Большевистская индустриализация страны имела наряду с заявленными прагматическими целями, описываемыми на общепонятном языке Просвещения, — развитие, благосостояние, обороноспособность страны и т. п. — еще и скрытую главную цель — перемолоть местную цивилизацию в железных жерновах промышленной реконструкции, разрушить органику прежней жизни в пользу рационально организованной тотальной механики. «Внутренняя» партия, таким образом, отдавала себе отчет не только в расхождении между тайными целями властвующего сектантства и обычными чаяниями большинства, относящимися к банальной повседневности, но и в наличии цивилизационного барьера между органикой крестьянской цивилизации и обществом, «организованным как единая промышленная фабрика» (В. И. Ленин).
Только уяснив это, мы можем понять подоплеку большевистского геноцида и его небывалые масштабы.
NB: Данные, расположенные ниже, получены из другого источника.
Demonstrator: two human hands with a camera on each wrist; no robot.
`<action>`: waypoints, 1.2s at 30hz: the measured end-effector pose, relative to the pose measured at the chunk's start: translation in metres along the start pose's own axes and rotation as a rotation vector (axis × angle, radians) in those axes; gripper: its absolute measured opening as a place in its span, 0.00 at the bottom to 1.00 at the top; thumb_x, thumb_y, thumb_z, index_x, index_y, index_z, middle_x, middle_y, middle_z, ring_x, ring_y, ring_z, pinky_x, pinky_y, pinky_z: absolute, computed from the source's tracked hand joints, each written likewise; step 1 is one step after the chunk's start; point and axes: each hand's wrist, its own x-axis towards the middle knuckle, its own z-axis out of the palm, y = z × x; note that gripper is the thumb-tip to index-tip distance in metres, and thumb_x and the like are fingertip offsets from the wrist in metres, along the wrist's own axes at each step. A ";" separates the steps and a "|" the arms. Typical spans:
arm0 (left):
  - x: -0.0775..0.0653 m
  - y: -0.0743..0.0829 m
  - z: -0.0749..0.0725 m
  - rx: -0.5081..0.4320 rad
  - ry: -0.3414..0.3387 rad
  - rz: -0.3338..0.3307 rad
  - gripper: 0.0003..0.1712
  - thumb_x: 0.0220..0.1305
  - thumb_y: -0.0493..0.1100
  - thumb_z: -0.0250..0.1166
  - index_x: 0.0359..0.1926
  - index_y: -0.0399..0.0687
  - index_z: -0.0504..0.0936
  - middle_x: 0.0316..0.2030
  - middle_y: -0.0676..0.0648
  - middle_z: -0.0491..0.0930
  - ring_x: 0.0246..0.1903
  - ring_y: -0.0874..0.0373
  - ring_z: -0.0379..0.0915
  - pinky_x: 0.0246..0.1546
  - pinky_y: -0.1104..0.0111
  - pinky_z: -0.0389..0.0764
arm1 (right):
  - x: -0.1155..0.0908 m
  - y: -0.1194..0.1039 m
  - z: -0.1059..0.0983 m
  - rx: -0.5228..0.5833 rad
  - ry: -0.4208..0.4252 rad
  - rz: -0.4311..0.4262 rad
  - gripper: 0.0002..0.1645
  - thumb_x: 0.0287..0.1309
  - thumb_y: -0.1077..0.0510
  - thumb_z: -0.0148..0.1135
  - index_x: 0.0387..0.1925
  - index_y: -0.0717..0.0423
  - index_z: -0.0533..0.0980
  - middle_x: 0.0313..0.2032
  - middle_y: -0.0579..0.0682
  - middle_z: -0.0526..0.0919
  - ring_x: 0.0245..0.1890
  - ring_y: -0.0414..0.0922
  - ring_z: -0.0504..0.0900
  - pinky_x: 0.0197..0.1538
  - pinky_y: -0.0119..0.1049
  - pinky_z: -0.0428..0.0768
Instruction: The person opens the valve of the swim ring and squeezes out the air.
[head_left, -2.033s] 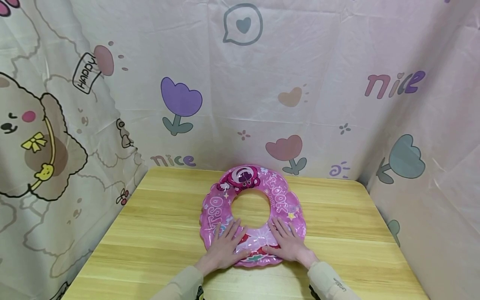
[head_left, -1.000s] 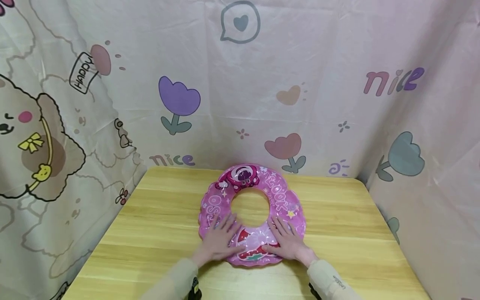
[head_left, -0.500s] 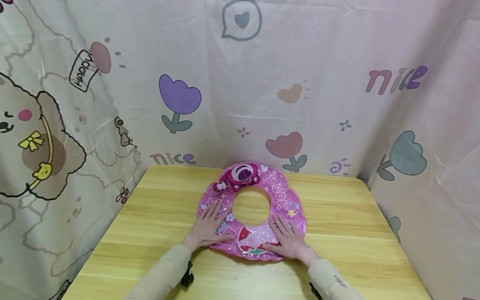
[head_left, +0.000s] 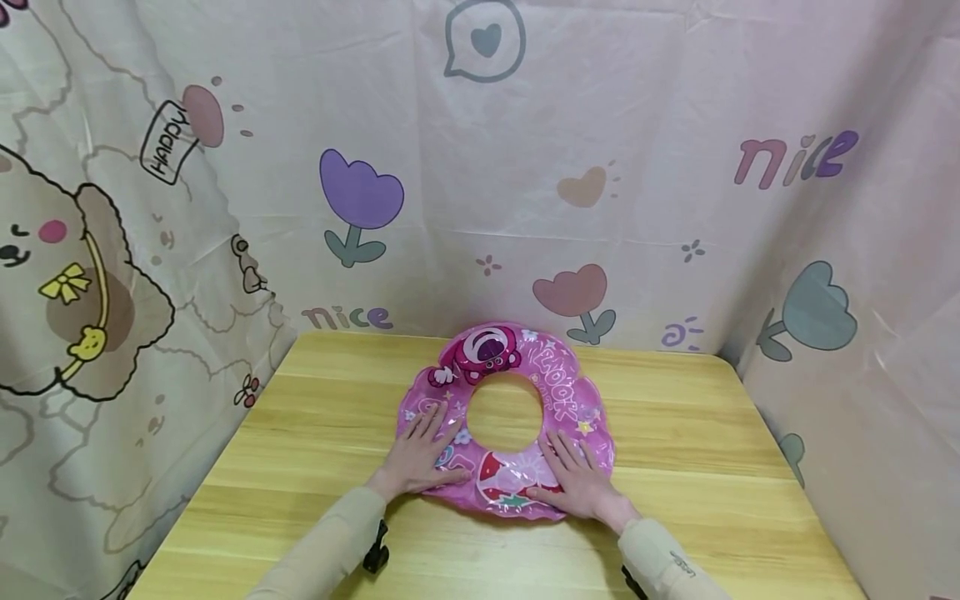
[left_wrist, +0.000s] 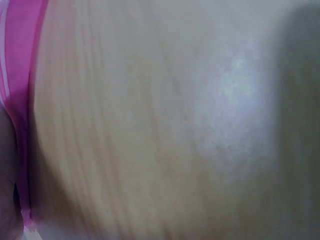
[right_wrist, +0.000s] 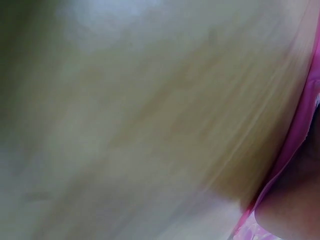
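Observation:
A pink inflatable swim ring (head_left: 558, 383) with a cartoon bear and white lettering lies flat on the wooden table in the head view. My left hand (head_left: 416, 454) rests on its lower left part, fingers straight and spread. On the lower right part rests my right hand (head_left: 577, 479), its fingers also extended. Some of the ring's print is hidden under both hands. In the left wrist view a strip of the ring (left_wrist: 25, 45) shows at the left edge. The right wrist view has the ring's pink edge (right_wrist: 295, 130) at the right, beside part of my hand.
The wooden table (head_left: 697, 483) extends to both sides of the ring. Behind it hangs a pale printed curtain (head_left: 480, 167) with flowers and words, which also runs along the left and right sides. Black straps are visible at both wrists.
My left hand has slid left and slightly up along the ring, uncovering print near the bottom. The right hand has stayed in place. The ring's lower left edge looks flatter.

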 end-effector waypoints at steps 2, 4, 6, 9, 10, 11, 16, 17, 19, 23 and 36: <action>0.000 0.001 -0.001 0.007 0.005 0.001 0.57 0.58 0.81 0.54 0.79 0.55 0.56 0.80 0.37 0.45 0.79 0.38 0.44 0.78 0.44 0.52 | 0.000 0.000 0.000 0.000 0.009 -0.002 0.59 0.62 0.22 0.50 0.81 0.48 0.46 0.82 0.53 0.42 0.82 0.56 0.42 0.81 0.62 0.41; 0.000 0.001 -0.002 0.016 -0.014 -0.006 0.57 0.58 0.81 0.53 0.79 0.55 0.54 0.81 0.37 0.44 0.80 0.39 0.42 0.79 0.44 0.51 | -0.001 0.000 0.001 -0.008 0.012 -0.004 0.59 0.62 0.22 0.50 0.81 0.48 0.46 0.82 0.53 0.42 0.82 0.56 0.43 0.81 0.62 0.41; 0.000 0.001 -0.002 0.022 -0.030 -0.013 0.57 0.59 0.81 0.52 0.79 0.56 0.53 0.81 0.38 0.42 0.80 0.39 0.41 0.79 0.45 0.50 | -0.001 -0.001 0.001 -0.020 0.015 -0.007 0.59 0.62 0.22 0.50 0.81 0.49 0.46 0.82 0.54 0.43 0.82 0.56 0.43 0.81 0.61 0.41; 0.001 0.001 -0.001 0.022 -0.038 -0.019 0.58 0.59 0.82 0.52 0.80 0.56 0.53 0.81 0.39 0.41 0.80 0.40 0.39 0.80 0.45 0.48 | 0.000 -0.001 0.000 -0.032 0.015 -0.003 0.58 0.62 0.21 0.49 0.81 0.48 0.46 0.82 0.53 0.42 0.82 0.55 0.43 0.81 0.60 0.40; 0.001 0.000 0.000 0.024 -0.035 -0.019 0.58 0.58 0.82 0.52 0.80 0.56 0.53 0.81 0.39 0.41 0.80 0.40 0.40 0.80 0.45 0.48 | 0.000 -0.001 0.000 -0.037 0.013 0.000 0.59 0.62 0.21 0.49 0.81 0.48 0.46 0.82 0.53 0.42 0.82 0.55 0.43 0.81 0.60 0.40; 0.001 0.000 0.000 0.026 -0.029 -0.018 0.58 0.58 0.82 0.52 0.80 0.56 0.53 0.81 0.39 0.42 0.80 0.40 0.40 0.79 0.45 0.49 | -0.001 -0.002 -0.001 -0.039 0.010 0.002 0.59 0.62 0.21 0.49 0.81 0.48 0.46 0.82 0.53 0.42 0.82 0.55 0.43 0.81 0.60 0.41; 0.002 0.000 0.001 0.023 -0.038 -0.024 0.58 0.58 0.83 0.51 0.80 0.57 0.52 0.81 0.39 0.40 0.81 0.41 0.38 0.80 0.45 0.47 | -0.002 -0.004 -0.003 -0.032 0.009 0.000 0.59 0.61 0.22 0.50 0.80 0.49 0.46 0.82 0.54 0.43 0.82 0.56 0.44 0.81 0.61 0.42; 0.001 0.000 0.001 0.018 -0.045 -0.026 0.58 0.58 0.83 0.51 0.80 0.57 0.51 0.81 0.40 0.39 0.81 0.41 0.37 0.80 0.45 0.46 | -0.002 -0.003 -0.003 -0.031 0.009 -0.001 0.59 0.61 0.22 0.50 0.80 0.49 0.46 0.82 0.54 0.43 0.82 0.56 0.44 0.81 0.61 0.42; 0.001 0.000 0.001 0.009 -0.062 -0.033 0.59 0.58 0.83 0.51 0.80 0.57 0.50 0.82 0.41 0.38 0.81 0.42 0.35 0.80 0.46 0.43 | -0.002 -0.003 -0.003 -0.029 0.011 -0.003 0.59 0.61 0.22 0.50 0.80 0.49 0.47 0.82 0.54 0.44 0.82 0.56 0.44 0.81 0.62 0.42; 0.000 0.001 0.000 -0.001 -0.055 -0.029 0.58 0.58 0.82 0.52 0.80 0.56 0.52 0.81 0.39 0.39 0.81 0.40 0.36 0.80 0.45 0.45 | -0.001 -0.003 -0.002 -0.041 0.008 -0.001 0.58 0.62 0.21 0.48 0.81 0.48 0.46 0.82 0.53 0.42 0.82 0.55 0.43 0.81 0.60 0.40; 0.000 0.000 0.000 -0.001 -0.046 -0.015 0.58 0.59 0.82 0.51 0.80 0.56 0.51 0.81 0.39 0.40 0.80 0.40 0.39 0.80 0.44 0.46 | -0.001 -0.001 0.000 -0.030 0.022 -0.015 0.59 0.62 0.22 0.51 0.80 0.50 0.47 0.82 0.54 0.43 0.82 0.56 0.44 0.81 0.62 0.41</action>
Видимый абсурд сталинского тезиса об обострении классовой борьбы по мере продвижения к социализму разъясняется, как только мы поймем цивилизационную подоплеку большевистского вызова: речь шла не только о классовой войне с «кучкой эксплуататоров», но и о войне с местной цивилизацией , с носителями национального менталитета — крестьянством, интеллигенцией и всеми людьми, наделенными острой культурноисторической памятью. Крестьянское большинство страны уменьшали не только привычными путями — урбанизацией и индустриализацией, но и путем выбраковки подозрительного человеческого материала в машине ГУЛАГа.
Мы не сможем оценить всей подлинной экстравагантности мышления и поведения правящего большевистского «подполья», в особенности его «внутренней» партии, если не осознаем его отстраненности по отношению к России как архаичному цивилизационному архипелагу. Стоит проанализировать, по каким именно критериям выбраковывалось большевистскими цензорами культурное наследие старой России, чтобы понять, что речь шла не столько о классовой борьбе, сколько о разрушении социокультурного ядра России как особой цивилизации. Сначала, когда еще не иссякли надежды на мировую пролетарскую революцию, большевики ощущали себя в России «пятой колонной» пролетарского Запада, затем — «пятой колонной» социализма в крестьянской стране.
Оценивая перспективы этого сектантского меньшинства, невозможно уйти от дилеммы: меньшинству предстояла либо натурализация в «этой» стране — постепенное смягчение догматических крайностей учения в пользу местных условий и специфики, либо поиски могучего союзника на стороне, помощь которого могла бы уравновесить силы правящего авангарда с силами местного цивилизационного сопротивления.
До тех пор пока Запад был представлен леволиберальным альянсом, большевистское правительство сочетало критику буржуазного Запада со старыми установками социалистического и коммунистического интернационализма. Балансировка была очень тонкой: недоверие к собственному большинству страны компенсировалось поддержкой передовой общественности Запада; дефицит такой поддержки компенсировался попытками снискать дополнительную поддержку большинства.
Фашистский переворот в Европе круто изменил положение. На фоне грозного вызова со стороны резко усилились попытки натурализации большевистского режима в местной национальной (точнее — цивилизационной) среде.
Слова, которые неистовые пролетарские интернационалисты накануне считали за бранные, за проявление «белогвардейщины» — «Родина», «патриотизм», «державное наследие предков», «национальная русская традиция», — почти мгновенно были возвращены и вошли в арсенал официальной идеологии. Но как раз по мере такой натурализации марксистского режима в недрах национальной среды и традиции наблюдатели на Западе все чаще склонялись к тому, чтобы отождествлять советский коммунизм с русским империализмом. Альянс с собственным народом оборачивался новой дистанцией от «передовой общественности» Запада.
Наверное, судьба коммунистического строя в России сложилась бы иначе, если бы ему дано было по-настоящему легализоваться — вписаться в национальную культурную традицию и естественным образом эволюционировать вместе с нею. Но не будем забывать: большевистское меньшинство пришло к власти в результате нелегального переворота, путем обманного использования чужих (эсеровских) лозунгов, а затем и кровавой Гражданской войны. Все это предопределило его роковую подозрительность в отношении собственного народа, с которым оно по-настоящему никогда себя не отождествляло.